Governor of New Mexico
- In office October 1849 – March 1851
- Preceded by: John M. Washington
- Succeeded by: James S. Calhoun

Personal details
- Born: c. 1796 Scotland
- Died: 26 April 1861 New Brunswick, New Jersey
- Occupation: Soldier
- Known for: Governor of New Mexico

Military service
- Branch/service: US Army
- Years of service: 1814 – 1861
- Rank: Lieutenant Colonel Brevet Colonel

= John Munroe =

American politician (c. 1796–1861)

John Munroe (c. 1796 – 26 April 1861) was an American military officer who was governor of the U.S. provisional government of New Mexico from 1849 to 1851.

== Early career ==

John Munroe was born in Scotland about 1796. He graduated from West Point in 1814, and was assigned to the artillery. He served in the War of 1812 and Seminole Wars.
Munroe was chief of artillery under General Zachary Taylor in the Mexican–American War of 1846–1847. During the occupation of Mexico City he became an original member of the Aztec Club of 1847.

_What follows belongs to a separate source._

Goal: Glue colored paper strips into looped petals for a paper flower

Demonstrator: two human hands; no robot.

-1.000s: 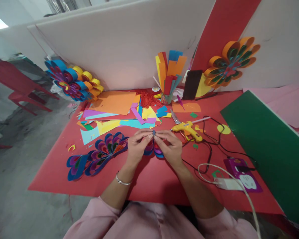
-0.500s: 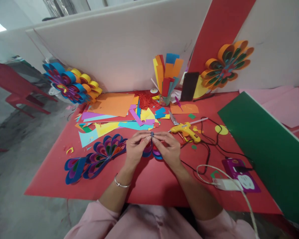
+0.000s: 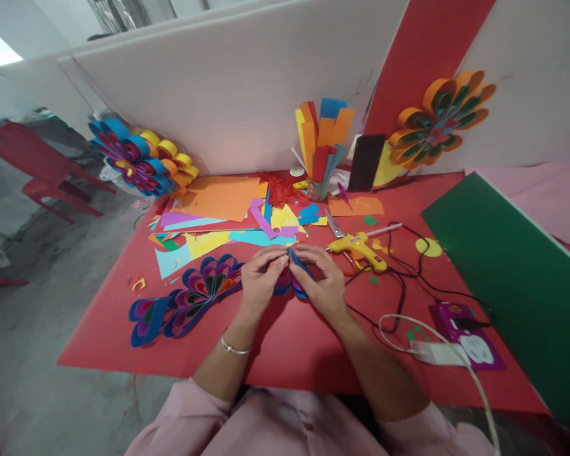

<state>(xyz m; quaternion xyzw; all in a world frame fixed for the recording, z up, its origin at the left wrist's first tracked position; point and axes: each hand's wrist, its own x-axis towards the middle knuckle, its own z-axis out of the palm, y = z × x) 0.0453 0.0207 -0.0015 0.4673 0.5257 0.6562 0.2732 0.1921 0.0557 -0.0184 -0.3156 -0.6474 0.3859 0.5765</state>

By order of 26 May 1849, Brevet Colonel John Munroe was ordered to Santa Fe to relieve Brevet Lieutenant Colonel John M. Washington.
Munroe became military governor of New Mexico in October 1849.

== Governor of New Mexico ==

Munroe was out of his depth as governor of New Mexico, and ran into severe administrative problems.
New Mexico had been under military rule since it was occupied by the United States in 1846.
By 1850, although there were strongly opposed political factions in New Mexico, most were united in opposing the continued military government. Munroe convened a constitutional assembly in May, which ratified a constitution by 6,771 votes to 39.
The constitution envisaged New Mexico as being a State. On 18 July 1850 the U.S. Senate received a copy of Munroe's report dated 13 May 1850 telling them that the elections had been held and he was optimistic about the outcome of the convention.

On 7 June 1850 Henry Clay (who had not yet heard of these events) spoke in the Senate on the subject of the Texas territorial claims in New Mexico.
Towards the end of his speech he said of Munroe, "... who now holds in his hands perhaps the destinies of Santa Fe and New Mexico. He looks on wholly indifferent, and is neutral in the struggle about to arise of the people of Santa Fe, composed, I understand, of American citizens, Mexicans and Spaniards, this side of the Rio del Norte, and the authorities of Texas. And this neutrality is to be kept by ... the lieutenant colonel, who has the dealing out of civil commissions, acting ... as if he were the Autocrat of the Russias."

The constitution, modelled on other recently formed states, included a clause that prohibited slavery.
It was adopted on 20 June 1850, and state officers were elected.
Henry Connelly was elected Governor and Manuel Alvarez Lieutenant-governor.
Since Connelley was absent in the States, Alvarez assumed the position of Acting Governor.
However, Colonel Munroe forbade the assumption of civil power by the elected officials.
The result was a deadlock that lasted for several months.
On 9 September 1850 the U.S. Senate passed a compromise bill that included an act to organize a government for New Mexico as a territory, and this overrode the state legislature.
James S. Calhoun was appointed governor with effect as of 3 March 1851, succeeding John Munroe.

== Later years ==

John Munroe continued serving in the Army until his death on 26 April 1861 in New Brunswick, New Jersey.